**Prompt**
Scan the data below for lines containing the string "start" and give only how many there are.

**Source data**
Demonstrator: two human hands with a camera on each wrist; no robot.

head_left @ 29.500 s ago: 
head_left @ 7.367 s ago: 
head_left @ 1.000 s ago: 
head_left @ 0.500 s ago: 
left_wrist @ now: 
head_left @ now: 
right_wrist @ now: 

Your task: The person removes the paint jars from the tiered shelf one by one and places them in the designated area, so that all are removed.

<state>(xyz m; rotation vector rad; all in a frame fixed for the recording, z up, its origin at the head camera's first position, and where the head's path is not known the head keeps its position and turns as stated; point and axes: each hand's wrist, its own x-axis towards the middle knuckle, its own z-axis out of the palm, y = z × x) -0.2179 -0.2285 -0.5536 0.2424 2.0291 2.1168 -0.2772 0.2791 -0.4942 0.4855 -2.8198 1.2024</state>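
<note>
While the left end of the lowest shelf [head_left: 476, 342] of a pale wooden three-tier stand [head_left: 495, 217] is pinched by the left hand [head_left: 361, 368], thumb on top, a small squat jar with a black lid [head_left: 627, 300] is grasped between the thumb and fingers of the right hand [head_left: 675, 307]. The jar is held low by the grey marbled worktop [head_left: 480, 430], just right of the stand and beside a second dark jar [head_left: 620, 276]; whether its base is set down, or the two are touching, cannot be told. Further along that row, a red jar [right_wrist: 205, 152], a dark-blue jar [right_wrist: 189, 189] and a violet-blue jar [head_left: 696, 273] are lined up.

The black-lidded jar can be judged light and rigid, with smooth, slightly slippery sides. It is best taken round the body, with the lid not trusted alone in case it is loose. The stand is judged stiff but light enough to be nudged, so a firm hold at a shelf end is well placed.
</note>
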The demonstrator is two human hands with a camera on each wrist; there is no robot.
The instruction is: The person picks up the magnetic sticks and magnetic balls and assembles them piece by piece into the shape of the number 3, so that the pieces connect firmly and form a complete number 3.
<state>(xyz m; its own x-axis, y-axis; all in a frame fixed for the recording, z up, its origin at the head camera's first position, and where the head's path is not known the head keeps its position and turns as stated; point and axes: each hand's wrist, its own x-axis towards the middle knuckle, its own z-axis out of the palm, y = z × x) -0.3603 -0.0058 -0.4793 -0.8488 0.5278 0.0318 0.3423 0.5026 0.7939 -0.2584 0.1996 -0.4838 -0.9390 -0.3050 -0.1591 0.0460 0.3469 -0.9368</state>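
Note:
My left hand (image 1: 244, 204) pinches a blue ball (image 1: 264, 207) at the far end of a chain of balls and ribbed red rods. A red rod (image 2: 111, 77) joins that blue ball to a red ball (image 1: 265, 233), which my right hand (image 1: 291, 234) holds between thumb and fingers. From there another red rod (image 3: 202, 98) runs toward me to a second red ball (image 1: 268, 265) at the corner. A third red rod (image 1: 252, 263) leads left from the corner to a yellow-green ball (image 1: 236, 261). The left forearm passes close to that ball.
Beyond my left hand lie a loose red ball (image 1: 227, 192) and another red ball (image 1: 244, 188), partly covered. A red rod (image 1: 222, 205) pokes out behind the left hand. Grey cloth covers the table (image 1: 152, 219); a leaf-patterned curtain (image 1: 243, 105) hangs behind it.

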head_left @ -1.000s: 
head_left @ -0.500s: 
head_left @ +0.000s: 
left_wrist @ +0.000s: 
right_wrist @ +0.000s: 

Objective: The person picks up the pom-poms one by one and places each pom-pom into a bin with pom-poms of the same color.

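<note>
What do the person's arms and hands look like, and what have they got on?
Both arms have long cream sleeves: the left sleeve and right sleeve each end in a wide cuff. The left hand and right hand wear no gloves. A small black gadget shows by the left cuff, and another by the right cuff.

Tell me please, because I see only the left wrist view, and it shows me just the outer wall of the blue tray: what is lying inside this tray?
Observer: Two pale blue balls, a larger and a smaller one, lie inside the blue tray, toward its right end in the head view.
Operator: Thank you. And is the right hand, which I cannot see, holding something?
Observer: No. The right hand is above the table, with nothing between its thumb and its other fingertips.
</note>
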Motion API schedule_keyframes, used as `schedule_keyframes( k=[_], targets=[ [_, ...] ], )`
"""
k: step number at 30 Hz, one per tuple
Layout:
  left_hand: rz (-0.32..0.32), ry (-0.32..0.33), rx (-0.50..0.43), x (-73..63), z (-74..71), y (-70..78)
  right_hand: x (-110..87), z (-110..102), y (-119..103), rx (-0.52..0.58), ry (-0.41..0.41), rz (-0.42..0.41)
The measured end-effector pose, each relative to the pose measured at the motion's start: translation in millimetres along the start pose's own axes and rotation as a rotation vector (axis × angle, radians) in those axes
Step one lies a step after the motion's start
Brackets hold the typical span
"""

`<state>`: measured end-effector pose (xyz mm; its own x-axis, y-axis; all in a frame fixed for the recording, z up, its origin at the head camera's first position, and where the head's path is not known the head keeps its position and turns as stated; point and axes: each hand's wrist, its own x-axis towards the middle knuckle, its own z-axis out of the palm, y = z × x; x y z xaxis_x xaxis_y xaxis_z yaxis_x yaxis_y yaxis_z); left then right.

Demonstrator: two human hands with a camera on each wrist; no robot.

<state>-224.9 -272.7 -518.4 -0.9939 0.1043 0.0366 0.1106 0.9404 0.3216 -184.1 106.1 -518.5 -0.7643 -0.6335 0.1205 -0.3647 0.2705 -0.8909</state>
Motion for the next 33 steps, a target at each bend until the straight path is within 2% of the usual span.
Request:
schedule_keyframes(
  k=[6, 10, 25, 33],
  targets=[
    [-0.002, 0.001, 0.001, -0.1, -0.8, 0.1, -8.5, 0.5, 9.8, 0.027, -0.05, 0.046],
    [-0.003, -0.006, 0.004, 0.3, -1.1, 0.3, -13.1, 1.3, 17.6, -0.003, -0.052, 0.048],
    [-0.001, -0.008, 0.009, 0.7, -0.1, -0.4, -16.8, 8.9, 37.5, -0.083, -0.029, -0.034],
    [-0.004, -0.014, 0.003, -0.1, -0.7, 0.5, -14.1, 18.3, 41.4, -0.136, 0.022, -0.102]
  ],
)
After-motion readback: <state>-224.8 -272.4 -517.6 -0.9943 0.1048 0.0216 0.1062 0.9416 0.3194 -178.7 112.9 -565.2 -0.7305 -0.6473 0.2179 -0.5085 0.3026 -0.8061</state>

**Answer section**
2